The house was new, suburban and freshly painted. It also came with a secret.
It was 2007 and we were happy to purchase a slice of the ‘burbs outside of Denver. The family was one girl-child strong, with another to join us the next year, although we didn’t know that then. Pre-children, I longed for creaking bungalows and weekend trips to IKEA. Post-kids, new carpet and the absence of lead paint was the new normal. We loved it.
So we moved into the beige and navy home on a block of new homes that finished off the neighborhood. Our house was not grand, but it had a simple sweetness and room for us to begin anew.
The house gave up its secret the second morning we awoke within its walls. Walking out onto the second-story landing around dawn, I stopped, looked and I think–although I can’t be sure–gasped. I was watching a glorious sunrise, dark sky colors mixed with insane bursts of orange, red and pink. Some yellow, purple and just a tad of something blue.

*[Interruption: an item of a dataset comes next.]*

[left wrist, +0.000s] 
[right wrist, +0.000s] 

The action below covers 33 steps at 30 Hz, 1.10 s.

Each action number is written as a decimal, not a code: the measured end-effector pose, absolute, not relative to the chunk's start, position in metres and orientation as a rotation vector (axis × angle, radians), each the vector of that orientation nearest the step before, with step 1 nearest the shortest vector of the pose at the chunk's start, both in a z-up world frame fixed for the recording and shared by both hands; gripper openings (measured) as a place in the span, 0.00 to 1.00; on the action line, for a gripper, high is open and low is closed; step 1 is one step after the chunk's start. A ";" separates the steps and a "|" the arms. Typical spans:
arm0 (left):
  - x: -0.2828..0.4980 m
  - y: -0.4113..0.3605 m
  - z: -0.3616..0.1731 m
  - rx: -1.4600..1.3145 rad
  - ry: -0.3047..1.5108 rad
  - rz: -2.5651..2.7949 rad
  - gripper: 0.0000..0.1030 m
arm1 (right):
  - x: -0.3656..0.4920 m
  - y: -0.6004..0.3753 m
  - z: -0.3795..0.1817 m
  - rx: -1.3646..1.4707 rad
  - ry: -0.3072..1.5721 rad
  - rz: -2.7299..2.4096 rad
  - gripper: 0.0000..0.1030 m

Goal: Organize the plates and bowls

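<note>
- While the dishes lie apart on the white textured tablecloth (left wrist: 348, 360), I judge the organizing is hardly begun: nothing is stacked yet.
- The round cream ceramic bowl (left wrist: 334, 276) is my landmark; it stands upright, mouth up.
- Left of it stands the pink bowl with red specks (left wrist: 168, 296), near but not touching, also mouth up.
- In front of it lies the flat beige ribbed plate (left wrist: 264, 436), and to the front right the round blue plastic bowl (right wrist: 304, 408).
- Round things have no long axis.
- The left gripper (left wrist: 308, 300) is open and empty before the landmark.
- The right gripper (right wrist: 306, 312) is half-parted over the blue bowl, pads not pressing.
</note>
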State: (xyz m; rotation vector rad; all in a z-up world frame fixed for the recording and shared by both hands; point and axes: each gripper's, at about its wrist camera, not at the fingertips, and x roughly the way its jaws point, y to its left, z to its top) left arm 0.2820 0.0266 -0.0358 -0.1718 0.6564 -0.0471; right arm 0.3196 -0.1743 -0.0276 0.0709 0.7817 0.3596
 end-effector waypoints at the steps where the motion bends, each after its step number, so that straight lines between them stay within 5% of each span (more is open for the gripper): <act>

Without realizing it, we had purchased a home that faced east, toward the vast Colorado plains. Mountain views are what everyone wants here, and it was on our list of “nice to haves.” But the right house–the one with a great price tag, sweet bones and room for our growing family–did not have the sought-after views. It did face, east, however. And it offers up every clear morning an amazing front-row seat of God’s hello to the world.
Sometime last year, when Toddler One began to wake around dawn with me, I started pausing at the top of the stairs to say, “Good morning, God! Thanks for the sunrise!” Completely cheesy, yes, but just the act of stopping and thanking God for something so perfect, so star-spangled amazing has worked magic on me. And on her.
A few weeks ago, my devotion for the day was centered around Lamentations 3:20-23. The Message’s version is great:
I remember it all–oh, how well I remember–the feeling of hitting the bottom.
But there’s one other thing I remember,
and remembering, I keep a grip on hope:
God’s loyal love couldn’t have run out,
his merciful love couldn’t have dried up.
They’re created new every morning.
How great your faithfulness!
I should add that this house was prayed for. Hard. The finances, the searching, the down payment, everything to do with this house was a slog between me, the husband and God. Would there be enough? Could we find something affordable in this expensive part of the country with just the pennies of an artist and writer? I begged, “Where are you? I need you.”
We moved in, feeling blessed. And then I saw the housewarming present that the Creator of the Universe just happened to drop off.
His loyal love. His merciful love. New every morning.